Robins talk and gossip demanding their story to be told. Squirrels skip and box one another and rabbits 
play hop scotch. The games they play, the sounds they make, Really are top notch." This is a form of 
personification because the chipmunks and squirrels are showing human like qualities.

Also in metaphors one can interpret the message through Fables such as The Ant and the Grasshopper 
by Scott Roberto. In the fable it ends up giving the reader a lesson which is, one mustn't be lazy in time
of preparation because if so then in time need one might go through desperate measures in order to get 
whats needed.

As many metaphors can be found in the works of Emily Dickinson. For example in the poem, Hope
Is the thing with Features she personifies that hope, "sings the tune without the words," which in many
cases is true. It is like a force without a push. This is a simple example of a simile.

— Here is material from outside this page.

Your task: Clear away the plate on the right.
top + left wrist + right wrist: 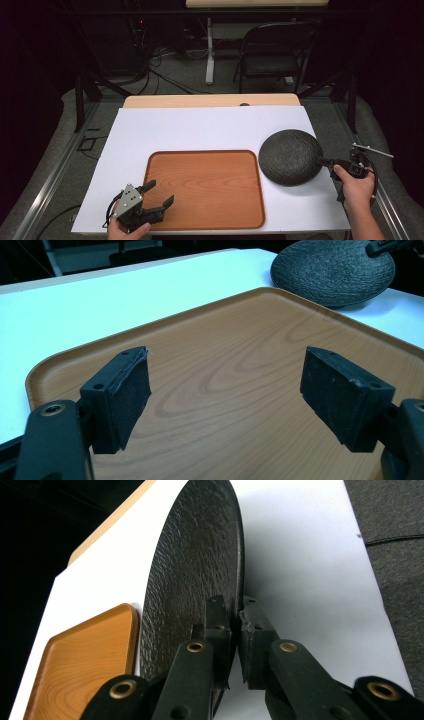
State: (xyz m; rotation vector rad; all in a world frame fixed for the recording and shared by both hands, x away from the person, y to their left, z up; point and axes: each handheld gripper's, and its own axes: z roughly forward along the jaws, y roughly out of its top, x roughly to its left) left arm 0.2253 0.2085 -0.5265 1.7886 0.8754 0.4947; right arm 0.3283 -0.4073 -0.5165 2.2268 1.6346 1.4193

Another poem by Emily Dickinson could be The Mountain. The metaphor is the first two lines, 
"The mountain sat upon the plain, In his eternal chair." Which means the mountain stays in place
because that's basically its permanent spot, it's not moving any time sooner. This is a good example of 

The poem by E. Cummings is simply short but complicated to understand the first time you see it! But
the meaning is very on point. When he says, "Loneliness(a leaf falls)." He might mean that loneliness 
can be compared like a single leaf falling, because no matter how many leaves fall there isn't a leaf that 
has a partner which falls with it.

Metaphors can also be used in ones life, such as one speaking can always use metaphor to explain 
struggles, and hard time. For example, the poem A Battle by Leonard Holmes. This poem really 
compares to me and others, because it clearly states the obvious. "Everything is a competition or a 
struggle. We are always winning or losing." Which is basically true nobody is guaranteed to be number 
one in everything. Sometimes one must lose in order to learn about life and it's obstacles.